Employees who work at the 45,000-square-foot Hamburg warehouse at 3104 Farber Drive can interview for jobs at a surviving Judge and Dolph warehouse in Peoria, company officials said.

Hamburg, which distributes beer, wine and spirits in downstate Illinois, has been in business in Champaign since the end of Prohibition. It was founded by Ben Hamburg, who had previously been a soft-drink bottler, said his son-in-law, Ron Levy, a former president of Hamburg Distributing.

Levy, who retired from the company a decade ago, said distributors have consolidated, just as breweries and distilleries have. He said he’s heard from several of his former employees since word of the Champaign closing got out.

“I feel sorry for a lot of them,” Levy said. “Every time there’s a merger, there are cuts.”

The Hamburg Distributing warehouse in Champaign will cease operations after its parent company merged with another company. Operations will be consolidated in Peoria, and employees can apply for jobs there. By Robin Scholz

The transaction that precipitated the closing is a bit complicated. Hamburg Distributing is a division of Union Beverage, which in turn is owned by Glazer’s, a multistate distributor based in Texas.

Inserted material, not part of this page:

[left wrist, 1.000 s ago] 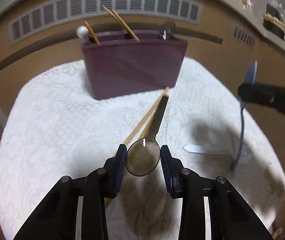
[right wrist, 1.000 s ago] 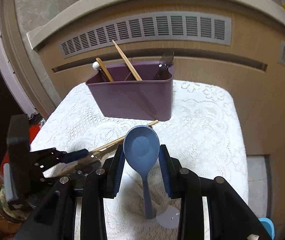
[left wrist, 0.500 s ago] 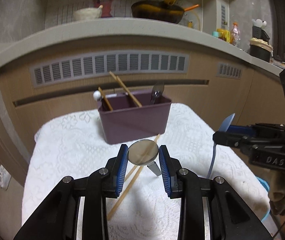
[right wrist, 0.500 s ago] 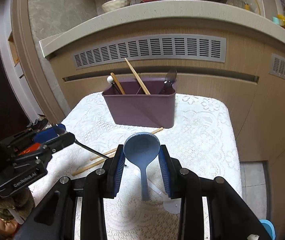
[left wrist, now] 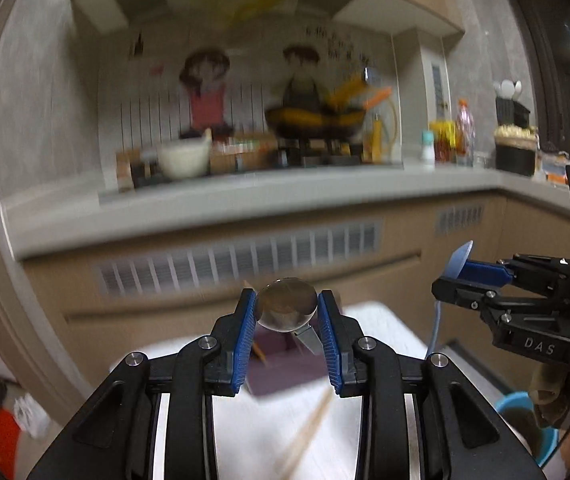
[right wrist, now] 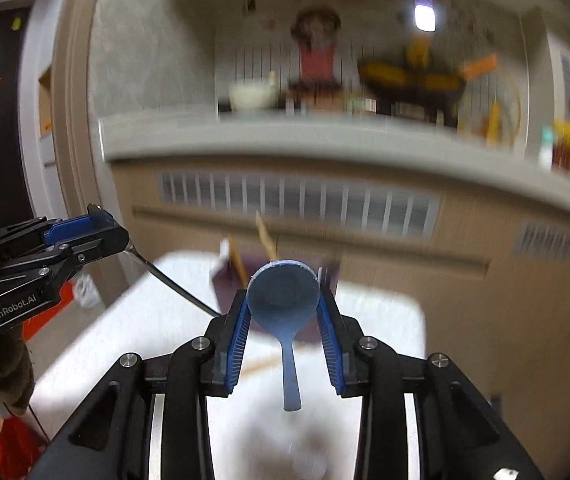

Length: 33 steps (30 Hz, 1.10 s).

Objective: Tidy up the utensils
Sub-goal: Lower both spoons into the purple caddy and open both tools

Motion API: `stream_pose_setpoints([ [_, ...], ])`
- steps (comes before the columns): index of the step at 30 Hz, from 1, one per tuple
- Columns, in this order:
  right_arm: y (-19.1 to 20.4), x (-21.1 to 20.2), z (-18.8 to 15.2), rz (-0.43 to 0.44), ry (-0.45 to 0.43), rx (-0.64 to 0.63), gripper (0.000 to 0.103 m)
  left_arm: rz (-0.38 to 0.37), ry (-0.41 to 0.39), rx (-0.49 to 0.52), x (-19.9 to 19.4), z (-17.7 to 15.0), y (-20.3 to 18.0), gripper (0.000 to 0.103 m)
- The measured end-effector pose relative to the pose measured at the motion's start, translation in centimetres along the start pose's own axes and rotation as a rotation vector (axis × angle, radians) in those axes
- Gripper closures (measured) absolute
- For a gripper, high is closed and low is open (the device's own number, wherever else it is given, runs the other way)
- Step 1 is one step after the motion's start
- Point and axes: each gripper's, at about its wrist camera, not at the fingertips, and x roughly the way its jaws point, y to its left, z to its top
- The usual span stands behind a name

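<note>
1. Utensils are the business here: a metal spoon (left wrist: 286, 312) sits clamped by its bowl in the left gripper (left wrist: 286, 334), and a blue plastic spoon (right wrist: 283, 300) sits clamped by its bowl in the right gripper (right wrist: 283, 332). Both are held up in the air above the table (right wrist: 133, 320), handles hanging down and away.
2. Metal spoon: polished, mirror-smooth, rigid, and probably the heavier of the two. Its rounded bowl likely gives the ribbed blue pads (left wrist: 245, 336) little flat surface, so I judge it prone to pivoting or slipping.
3. Blue spoon: matte, looks light and slightly flexible, with a wide round bowl and a thin flat handle. Gripped by the bowl edges, it should hold steadily.
4. For either one, the neck of the handle would probably be a firmer hold than the bowl.
5. Purple caddy (right wrist: 225, 292) stands on the white lace-textured cloth beyond the grippers, blurred, with wooden sticks poking out; its compartments cannot be told apart.
6. Loose wooden chopsticks (left wrist: 305, 436) lie on the cloth, slim and light.
</note>
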Motion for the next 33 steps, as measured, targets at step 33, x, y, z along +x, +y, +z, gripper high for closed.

In late March, Glazer’s and the Chicago-based Wirtz Beverage Group – which operates Judge and Dolph Ltd. – agreed to form a joint venture, Judge and Dolph LLC, that will be the largest spirit, wine and malt beverage distributor in Illinois.

Under the arrangement, Union Beverage will cease operations June 30, with the new joint venture hoping to pick up many of Union’s supplier contracts.

“All the Union Beverage downstate operations will be shutting down, and Judge and Dolph LLC will operate out of existing Judge and Dolph (Ltd.) distribution centers,” said Louis Zweig, senior vice president for corporate strategy at Glazer’s.

The decision to close Union Beverage operations means the end of the line for Hamburg.

“We will be closing our operation in Champaign, and the market will be served out of the Peoria operation, which is Judge and Dolph,” he said.

Some Champaign employees could be hired in Peoria, Zweig said.

“All of our people are going to be going through an interview process,” he said. “It’s unclear how many will be offered jobs with the new company.”

Union Beverage, which employs about 750 in Illinois, distributes Brown-Forman spirits, such as Jack Daniel’s, Southern Comfort and Finlandia; and beverages from other companies, including Riunite, E.&J. Gallo Winery, W.J. Deutsch & Sons and Kendall-Jackson.

Judge and Dolph Ltd. carries Brown-Forman wines and beverages from Diageo, Remy Cointreau and other companies. Judge and Dolph has facilities in Elk Grove Village, Peoria, Rockford and Belleville.

Union Beverage also distributes malt beverages, but Judge and Dolph LLC isn’t picking up that business, Zweig said.

“We are in the process of determining our strategy for our current malt beverage brands and are working with our vendors on …. solutions,” Zweig said. “Among those vendors are Carlsberg, G.K. Skaggs, Green Mountain, High Falls, Merchant du Vin, Rogue and Sierra Nevada.”

Levy said Hamburg Distributing for many years was a wholesaler for Pabst and Stag beers. When he joined the business about 1960, the company served four or five counties, but within a few decades the number of counties had grown to about 30. Hamburg picked up new brands, expanded its wine business and joined with Union Beverage about 1992.

Personal connections were once a hallmark of the beverage distributing industry, with distributors knowing all their customers, said Levy, a former president of the Wine and Spirits Wholesalers of America.

But today, many of the contacts come through telemarketing because retailers have changed too.

“They’re all chains,” Levy said. “There aren’t any entrepreneurs, there aren’t any mom-and-pop stores. … It’s a different era.”